At Heroku, we're always working towards improving operational stability with the services we offer. As we recently launched Apache Kafka on Heroku, we've been increasingly focused on hardening Apache Kafka, as well as our automation around it. This particular improvement in stability concerns Kafka's compacted topics, which we haven't talked about before. Compacted topics are a powerful and important feature of Kafka, and as of 0.9, provide the capabilities supporting a number of important features.
Meet the Bug
The bug we had been seeing is that an internal thread that's used by Kafka to implement compacted topics (which we'll explain more of shortly) can die in certain use cases, without any notification. This leads to long-term failures and instability of the Kafka cluster, as old data isn't cleared up as expected.
To set the stage for the changes we made and the deeper explanation of the bug, we'll cover what log compaction is briefly, and how it works:
Just What Are Compacted Topics Anyway?
In the default case, Kafka topics are a stream of messages:
[ a:1, b:2, c:3 ]
There is no way to change or delete previous messages, except that messages that are too old get deleted after a specified "retention time."
Compacted topics provide a very different type of stream, maintaining only the most recent message of a given key. This produces something like a materialized or table-like view of a stream, with up-to-date values for all things in the key space. These compacted topics work by assigning each message a "key" (a simple Java byte[]
), with Kafka periodically tombstoning or deleting messages in the topic with superseded keys, or by applying a time-based retention window. This tombstoning of repeated keys provides you with a sort of eventual consistency, with the implication that duplicate messages or keys may be present before the cleaning or compaction process has completed.

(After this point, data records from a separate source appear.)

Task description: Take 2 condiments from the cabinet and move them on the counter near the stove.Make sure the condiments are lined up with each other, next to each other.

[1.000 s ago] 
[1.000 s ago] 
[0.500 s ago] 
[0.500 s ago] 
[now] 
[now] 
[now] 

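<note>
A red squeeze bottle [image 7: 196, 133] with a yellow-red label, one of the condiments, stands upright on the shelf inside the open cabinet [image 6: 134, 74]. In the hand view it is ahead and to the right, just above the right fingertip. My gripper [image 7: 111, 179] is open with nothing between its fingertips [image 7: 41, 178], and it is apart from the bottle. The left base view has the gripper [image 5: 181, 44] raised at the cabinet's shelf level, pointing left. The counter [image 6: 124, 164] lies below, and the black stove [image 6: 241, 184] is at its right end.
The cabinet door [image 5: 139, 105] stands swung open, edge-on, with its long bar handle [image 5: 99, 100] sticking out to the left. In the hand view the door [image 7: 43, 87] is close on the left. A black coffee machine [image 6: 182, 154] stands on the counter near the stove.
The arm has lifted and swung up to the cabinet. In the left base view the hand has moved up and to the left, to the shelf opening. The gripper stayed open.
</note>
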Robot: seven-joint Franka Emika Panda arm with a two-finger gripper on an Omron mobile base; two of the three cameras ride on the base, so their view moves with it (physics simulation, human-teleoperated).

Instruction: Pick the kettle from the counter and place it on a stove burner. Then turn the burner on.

While this doesn't give you real infinite storage -- you now have to care about what keys you assign and how big the space of keys grows -- it's a useful primitive for many systems.
At Heroku we use compacted topics pretty sparingly. They're a much more special purpose tool than regular Kafka topics. The largest user is the team who work on Heroku's Metrics feature, where they power Threshold Alerts. Heroku Connect is also starting to use them.
Even when end users aren’t taking advantage of compacted topics, Kafka makes extensive use of them internally: they provide the persistence and tracking of which offsets consumers and consumer groups have processed. This makes them an essential part of the codebase, so the reliability of compacted topics matters a lot.
How Do Compacted Topics Really Work?
Given the goal of "removing duplicate keys", how does Kafka go about implementing this? There are a few important elements. First is that, on disk, Kafka breaks messages up into "segments", which are plain files:
my_topic_my_partition_1: [ a:1, b:2, c:3]
my_topic_my_partition_4: [ a:4, b:5]
This notation uses key:offset
to represent a message, as these are the primary attributes being manipulated for this task. Compaction doesn't care about message values, except that the most recent value for each key is preserved.
Secondly, a periodic process -- the log cleaner thread -- comes along and removes messages with duplicate keys. It does this by deleting duplicates only for new messages that have arrived since the last compaction. This leads to a nice tradeoff where Kafka only requires a relatively small amount of memory to remove duplicates from a large amount of data.
The cleaner runs in two phases. In phase 1, it builds an "offset map", from keys to the latest offset for that key. This offset map is only built for "new" messages - the log cleaner marks where it got to when it finished. In phase 2, it starts from the beginning of the log, and rewrites one segment at a time, removing any message which has a lower offset than the message with that key in the offset map.
Phase 1
Data:
my_topic_my_partition_1: [ a:1, b:2, c:3]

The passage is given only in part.